Cross-border transactions are common, and CADE co-operates with international counterparts under bilateral and multilateral frameworks.
When CADE identifies potential competitive risks, it may condition its approval on the implementation of remedies or commitments negotiated with the parties through a merger control agreement (acordo em controle de concentrações; ACC). The agreement defines the obligations, timelines and compliance mechanisms.
Structural remedies, such as divestitures of assets, production units or brands, are preferred when they can effectively preserve market rivalry. Behavioural remedies are applied when structural measures are impracticable or unnecessary and typically include obligations to maintain supply contracts, ensure interoperability, grant non-discriminatory access to technology or data, or refrain from exclusivity arrangements. In the digital economy, CADE has increasingly explored data-related commitments in its reviews, including measures aimed at enhancing transparency or preventing the undue combination of user databases where such integration could raise foreclosure risks.

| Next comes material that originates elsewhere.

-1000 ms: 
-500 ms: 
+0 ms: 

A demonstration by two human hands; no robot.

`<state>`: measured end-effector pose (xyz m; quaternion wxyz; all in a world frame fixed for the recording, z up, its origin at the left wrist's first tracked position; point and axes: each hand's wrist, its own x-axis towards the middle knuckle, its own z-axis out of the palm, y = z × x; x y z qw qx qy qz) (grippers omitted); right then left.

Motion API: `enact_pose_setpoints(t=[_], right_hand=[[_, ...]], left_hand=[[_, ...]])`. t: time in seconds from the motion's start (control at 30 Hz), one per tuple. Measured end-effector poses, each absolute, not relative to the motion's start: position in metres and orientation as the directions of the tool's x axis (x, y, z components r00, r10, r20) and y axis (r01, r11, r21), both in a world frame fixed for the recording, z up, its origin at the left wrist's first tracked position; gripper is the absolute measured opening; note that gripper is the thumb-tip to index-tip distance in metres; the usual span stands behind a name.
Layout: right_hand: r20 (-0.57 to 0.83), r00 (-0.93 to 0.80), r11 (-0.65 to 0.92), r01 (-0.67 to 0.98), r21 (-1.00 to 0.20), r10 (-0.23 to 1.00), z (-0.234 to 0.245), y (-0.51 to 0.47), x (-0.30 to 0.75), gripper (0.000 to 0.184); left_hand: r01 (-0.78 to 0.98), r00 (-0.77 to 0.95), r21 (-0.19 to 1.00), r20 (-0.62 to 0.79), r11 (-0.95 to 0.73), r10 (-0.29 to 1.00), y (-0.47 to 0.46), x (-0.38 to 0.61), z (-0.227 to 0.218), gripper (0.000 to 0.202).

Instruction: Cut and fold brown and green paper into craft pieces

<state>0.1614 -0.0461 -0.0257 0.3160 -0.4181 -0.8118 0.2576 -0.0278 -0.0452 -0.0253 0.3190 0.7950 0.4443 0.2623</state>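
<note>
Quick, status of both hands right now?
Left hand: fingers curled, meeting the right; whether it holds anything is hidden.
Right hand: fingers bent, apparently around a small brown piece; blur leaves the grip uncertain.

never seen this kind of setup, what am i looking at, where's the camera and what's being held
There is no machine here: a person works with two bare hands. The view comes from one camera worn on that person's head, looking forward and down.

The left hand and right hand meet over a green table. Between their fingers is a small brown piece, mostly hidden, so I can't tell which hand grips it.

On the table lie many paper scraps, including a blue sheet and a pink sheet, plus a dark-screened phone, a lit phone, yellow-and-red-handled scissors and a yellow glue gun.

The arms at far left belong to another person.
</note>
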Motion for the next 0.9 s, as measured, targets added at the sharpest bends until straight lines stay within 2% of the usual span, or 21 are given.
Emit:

In associative agreements, commitments often address the exchange of competitively sensitive information, exclusivity clauses and confidentiality safeguards. Remedies must be proportionate, time-bound and monitored by independent trustees. Non-compliance may lead to fines or reopening of the proceeding.
CADE holds extensive powers to approve, block or condition mergers and associative agreements. The General Superintendence may summarily approve straightforward cases, while complex transactions are decided by the Tribunal. Tribunal decisions are final administratively but may be challenged before the federal courts, where review is typically limited to procedural grounds and CADE’s economic analysis commands substantial deference.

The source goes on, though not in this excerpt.